HYIP AND LEASING INSTRUMENTS
One of the primary purposes for an investor to lease an instrument is to raise funds to invest in a high yield investment program (HYIP) or a trading program. Here is what happens where this is the purpose:
a. You Cannot Use Leased Instrument to Invest in HYIP. The investor-client tells the fraudster Lessor of the instrument that he wants to lease the instrument in order to raise capital by borrowing against the instrument for investment purposes in a high yield investment program. The fraudster knows that one cannot get a loan against the instrument and consequently with no loan, there can be no investment in a HYIP, because when you buy and sell securities you have to pay for them in cash before you can sell them for a profit. No cash, no HYIP! The fraudster does not tell the investor-client that leasing will not work with a HYIP program investment. In fact, he will often say he knows of such a program in which the victim can invest the funds generated by the leasing of his instrument.
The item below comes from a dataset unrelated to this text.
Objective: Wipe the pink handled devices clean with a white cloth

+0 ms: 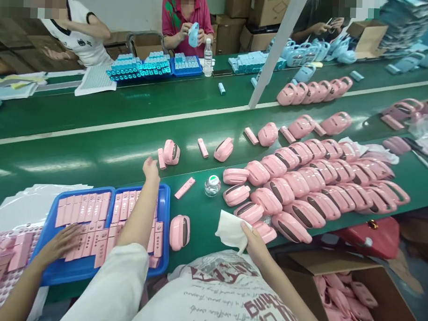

Sometimes the investor-client has been lead to believe that the instrument itself can be used as the investment in a HYIP, but, again, you cannot buy and sell securities without paying cash, and you cannot get cash from a fraudulently leased instrument. NOTE: Forget about so-called “blocked funds” transactions…all frauds.
b. More on HYIP’s. If you want to know more about high yield investment programs, then see my book, Lawyers’ Guide: Advising Clients on High Yield Investment Programs. It is 120 pages of truth about such programs, including how to tell the real from the fraud…almost 99% fraud.
THE SCAVENGERS OF LEASING DEALS
The scavengers (or worms) of these leasing deals are the people who represent that they can fund the leased instruments; i.e. they can find someone to lend against the “unlendable” instrument. They are also known as “brokers”. They will always charge an upfront fee (Sometimes a million dollars) for their “services”, because they have to get their money upfront as they won’t get paid on the completion of promised performance, as they KNOW that they will never be able to fund the leased instruments. They know that funding is not possible, or should know, as they are knowledgeable in how the leased transaction scam works (i.e. or doesn’t work for the investor-client). Sometimes, the scavenger is in a conspiracy with the promoter of the lease transaction, as the promoter is the one who refers the investor-client to the scavenger. And for this referral, the promoter shares the front-end fee paid by the investor-client. Also, the broker who introduces the promoter to the investor-client will often introduce the scavenger as well.
A REAL LEASING DEAL
I have been involved in transactions where leased instruments have been used for project funding. Go back to the idea that the applicant who deposits the cash to back a bank guarantee or standby letter of credit (or other collateral instrument) is not going to risk that deposit in return for a payment of one tenth of said amount. For example, if the applicant deposits $100 million in an account to back a $100 million standby letter of credit, the applicant is not going to risk the default on any loan secured by that standby letter of credit in exchange for a lease fee payment of $3 million. Only a lunatic would do such a thing. Therefore in order to actually use the instrument as true collateral to fund a loan that can be spent on a project you have to have the approval of the applicant for such use and exposure. The applicant has to decide to risk the call on his money in the event of default on a loan collateralized by his standby backed by his money. So you have to present the project to the applicant (e.g. real estate development) and get his approval to use his cash backed standby as collateral for a loan to develop the project. The applicant, at this point, becomes an investor in the project and he will want some controls on the expenditure of the money as well as an equity position in the project. This is very complex legal work, and if you are representing the applicant you have to protect him from all possible risks other than the risk he signs up for. For example, if the beneficiary has a tax problem and owes the IRS back tax payments, they may collect the tax liability from these funds to the detriment of the applicant. Consequently, you may have to set up a new special purpose corporation (SPC) that is free of any liens or claims to handle the transaction and avoid these extraneous risks. It isn’t easy, and when I have done them it has taken a lot of legal works, including extensive negotiations with the various counsels involved.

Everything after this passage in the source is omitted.